Reference
Expiry
Free drops live 7 days, subscriber drops live forever, and ?ttl= overrides either direction within plan limits. This page is what “expired” actually means mechanically.
Where the deadline lives
Every expiring drop carries its deadline as object metadata, and the deploy response’s expires_at echoes it (null means never). While a drop is live, the deadline is also exposed on every response via the x-drop-expires header:
curl -I https://vast-juice-c2dse08p.hurled.page/
HTTP/2 200
content-type: text/html;charset=utf-8
cache-control: public, max-age=60
x-drop-expires: 2026-06-19T14:00:00.000ZPast the deadline
Requests answer 410 Gone the moment the deadline passes — browsers get a small “expired” page, API clients get { "error": "drop expired" }. There is no grace period and no recovery; redeploying mints a fresh slug.
Cleanup
An hourly sweep queries the drop index for expired entries and deletes their files in batches — no bucket scans.
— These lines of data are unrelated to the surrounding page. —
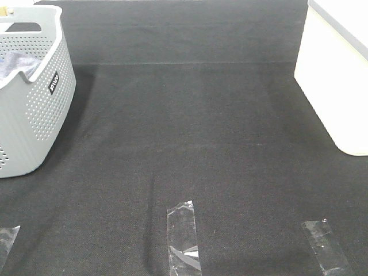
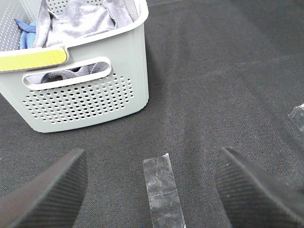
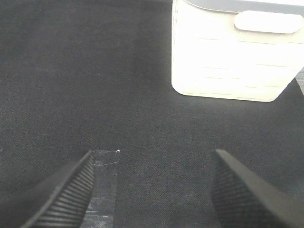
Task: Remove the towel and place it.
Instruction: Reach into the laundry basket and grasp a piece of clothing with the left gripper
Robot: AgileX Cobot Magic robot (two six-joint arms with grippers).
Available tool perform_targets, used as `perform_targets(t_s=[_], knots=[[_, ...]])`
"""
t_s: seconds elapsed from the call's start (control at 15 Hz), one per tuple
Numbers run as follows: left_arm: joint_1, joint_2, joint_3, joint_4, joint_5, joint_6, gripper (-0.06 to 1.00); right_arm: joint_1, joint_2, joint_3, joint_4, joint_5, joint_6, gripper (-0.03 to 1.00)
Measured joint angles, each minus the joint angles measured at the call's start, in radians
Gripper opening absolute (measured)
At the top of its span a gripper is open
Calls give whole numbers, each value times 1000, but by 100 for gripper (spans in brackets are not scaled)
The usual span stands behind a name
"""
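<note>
Exterior high view: black fabric-covered worktop point(image 1: 190, 126). Grey perforated basket point(image 1: 34, 109) stands at the left edge, partly cut off by the frame. The towel point(image 1: 14, 64) lies inside it, grey-lavender, seen only as a bunched fold below the rim. White bin point(image 1: 339, 80) stands at the right edge, well apart from the basket. Three clear tape strips are stuck along the near side of the worktop: a left one point(image 1: 7, 238), a middle one point(image 1: 183, 237) and a right one point(image 1: 326, 247).

Left wrist view: left hand point(image 2: 151, 159) is spread wide, its two ribbed black fingers point(image 2: 47, 194) far apart, with only worktop and one tape strip point(image 2: 162, 190) showing between them. It grips nothing. The basket stands ahead of the hand and apart from it. The towel fills most of the basket, crumpled, and part of it shows through the handle slot point(image 2: 69, 73). A blue cloth point(image 2: 26, 28) lies beside the towel at the far wall, touching it. A yellow-green strip point(image 2: 33, 59) runs along the near rim.

Right wrist view: right hand point(image 3: 153, 156) is also spread wide and grips nothing. One finger point(image 3: 66, 190) sits over the edge of a tape strip point(image 3: 102, 185); whether it touches cannot be told. The white bin stands ahead, apart from the hand, its handle recess point(image 3: 268, 21) facing the camera.
</note>
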Motion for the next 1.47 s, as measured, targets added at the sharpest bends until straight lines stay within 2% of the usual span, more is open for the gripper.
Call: perform_targets(t_s=[1.47], knots=[[0, 0, 0, 0, 0, 0, 72, 0, 0, 0, 0, 0, 0, 65]])
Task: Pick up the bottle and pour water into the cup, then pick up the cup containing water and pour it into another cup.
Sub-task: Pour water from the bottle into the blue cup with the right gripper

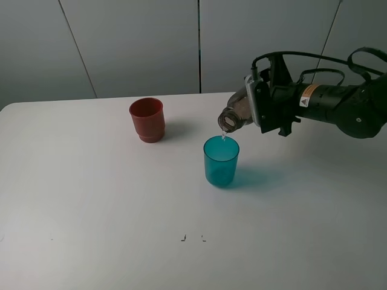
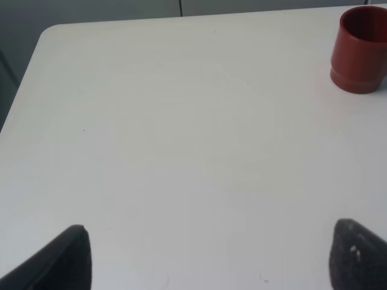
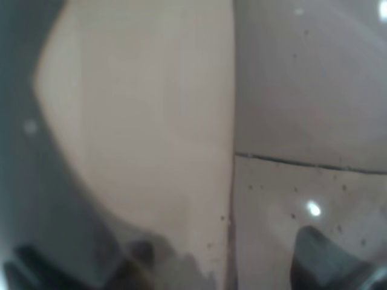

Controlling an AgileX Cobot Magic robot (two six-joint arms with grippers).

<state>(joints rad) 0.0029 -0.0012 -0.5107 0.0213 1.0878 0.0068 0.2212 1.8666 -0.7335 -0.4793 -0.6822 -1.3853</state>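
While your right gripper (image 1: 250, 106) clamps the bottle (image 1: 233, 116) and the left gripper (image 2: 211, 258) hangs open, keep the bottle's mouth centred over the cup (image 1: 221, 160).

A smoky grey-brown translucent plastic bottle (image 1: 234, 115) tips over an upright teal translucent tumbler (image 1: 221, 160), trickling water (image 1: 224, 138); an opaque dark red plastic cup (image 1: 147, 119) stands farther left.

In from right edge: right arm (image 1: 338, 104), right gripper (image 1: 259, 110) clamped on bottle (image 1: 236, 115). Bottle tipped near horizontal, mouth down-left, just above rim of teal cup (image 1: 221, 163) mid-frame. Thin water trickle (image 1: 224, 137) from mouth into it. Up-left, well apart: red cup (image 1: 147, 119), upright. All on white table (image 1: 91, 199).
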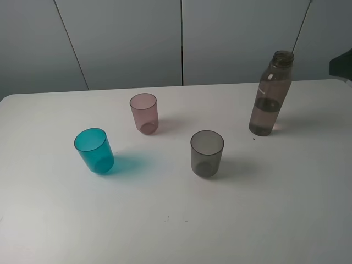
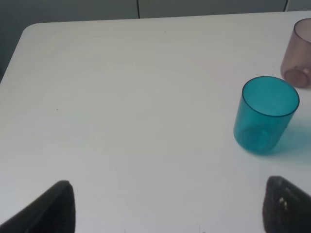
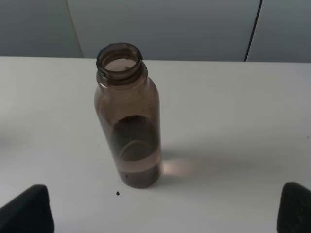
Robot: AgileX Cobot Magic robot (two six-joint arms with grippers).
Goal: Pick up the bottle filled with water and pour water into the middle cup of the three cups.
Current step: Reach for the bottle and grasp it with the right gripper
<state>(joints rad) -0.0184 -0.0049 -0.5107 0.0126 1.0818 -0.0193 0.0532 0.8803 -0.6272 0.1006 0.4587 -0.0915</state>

Between the deadline and the sweep, files still exist but are unreachable (the 410 wins).
Served drops are edge-cached for 60 seconds, so a page fetched right before its deadline can stay visible for up to a minute past it.
Keeping things alive
There’s no “extend” call — redeploy with a fresh ?ttl= instead. Subscribers redeploying a named drop keep the same URL while resetting content and lifetime in one shot.